Realizing my husband had left a few lights on in the basement, I took a deep breath and headed downstairs.   The light was coming from the far side of the basement so I had to walk through the scattered boxes and ruined remnants of our lives to turn them off.  As I stepped on the carpet with my bare feet, water squished under my toes.  The carpet had become a sponge still holding onto some of the water that had flooded our basement since Monday.

Since first hearing the news, I'd tried to avoid the basement.  Most of my life, I have found pretending something isn't happening can make it a little less painful for a bit.  Knowing I'd eventually have to take myself down there and start filling a dumpster with unsalvageable pieces, I thought I'd take a wait to worry approach.  I was already heartbroken about the waterlogged hope chest that once belonged to my grandmother.  Years ago it stored letters from her first husband, my grandfather, sent to her while he was at sea during World War II.  I'd thought about the hope chest, but I was refusing to think of all of the other small stories that might rest below our first floor.

Walking across the carpet, I tried not to look around too much.  I tried to ignore the still drying dollhouse, the storage boxes turned on their sides, and the smell of stale water that filled the air.  I walked carefully, trying not to notice too much around me.  It wasn't long until ignoring became impossible as, to my right, I noticed a photo album.  I bent down to look at it closely.  It was thick and filled with pages now saturated with water.  Picking it up, water poured from its pages.  I took a deep breath and flipped the thick book open to find the wedding album my grandpa and grandma had made with pictures from my wedding shower, our wedding day, and other related celebrations.  Looking away, my eyes fixed upon the old slide projector my grandfather had used to show slides when we were kids.  A reel still stuck in its side as if it had been stopped mid-show.  I forced my glance back to the photo book.  Memories flooded my mind.
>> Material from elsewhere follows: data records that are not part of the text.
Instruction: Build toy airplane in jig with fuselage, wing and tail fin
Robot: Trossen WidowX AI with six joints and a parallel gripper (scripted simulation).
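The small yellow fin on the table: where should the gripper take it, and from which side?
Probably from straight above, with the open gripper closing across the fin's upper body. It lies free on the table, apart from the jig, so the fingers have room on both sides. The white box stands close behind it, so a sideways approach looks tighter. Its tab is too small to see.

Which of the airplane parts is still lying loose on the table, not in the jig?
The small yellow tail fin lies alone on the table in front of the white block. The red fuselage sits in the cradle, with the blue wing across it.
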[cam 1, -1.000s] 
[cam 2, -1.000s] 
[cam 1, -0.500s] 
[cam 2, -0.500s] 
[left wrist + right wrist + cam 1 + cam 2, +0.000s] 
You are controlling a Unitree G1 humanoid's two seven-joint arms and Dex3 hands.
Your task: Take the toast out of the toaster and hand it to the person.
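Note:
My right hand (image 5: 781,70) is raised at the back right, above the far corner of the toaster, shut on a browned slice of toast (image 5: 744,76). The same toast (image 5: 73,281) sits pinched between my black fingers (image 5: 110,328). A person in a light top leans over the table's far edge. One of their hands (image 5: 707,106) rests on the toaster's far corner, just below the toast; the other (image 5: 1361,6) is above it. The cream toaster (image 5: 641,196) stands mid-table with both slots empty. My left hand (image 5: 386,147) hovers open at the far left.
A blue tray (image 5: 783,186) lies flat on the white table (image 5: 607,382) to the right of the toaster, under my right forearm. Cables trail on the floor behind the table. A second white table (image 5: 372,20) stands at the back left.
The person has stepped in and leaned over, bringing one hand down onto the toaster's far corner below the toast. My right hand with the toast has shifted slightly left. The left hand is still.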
I wanted to turn around and go back, but I couldn't leave the light on all night.  Knowing there wasn't much I could do to change our current situation, I stood the book up in hopes some of the water would drain and some photos would be salvageable.  The memory of my grandparents, the sweetness of those days long ago, and the disaster that surrounded me, weighed heavy on my heart as I searched for the strength to move toward the light.  My feet returned to the squishy carpet, my eyes fixed straight toward the floor in hopes of avoiding discovering the other items damaged from the water.  Finally, I made it to the light switch.  Quickly I pushed the switch, and the room went dark silencing the stories that surrounded me.  I walked back up the stairs and closed the door behind me, for now returning to pretending that nothing had happened.



For the month of March I will be participating in the March Slice of Life Challenge hosted at Two Writing Teachers.  It will be a busy month of writing, commenting, and learning with this community.  Stop by today's link up to join the conversation or find some great reading.





Comments

  1. I know how heartbroken you must feel, Cathy. Perhaps the photos and other tangible things are gone, but the memories are stored safely in your heart. Share them and they will live on.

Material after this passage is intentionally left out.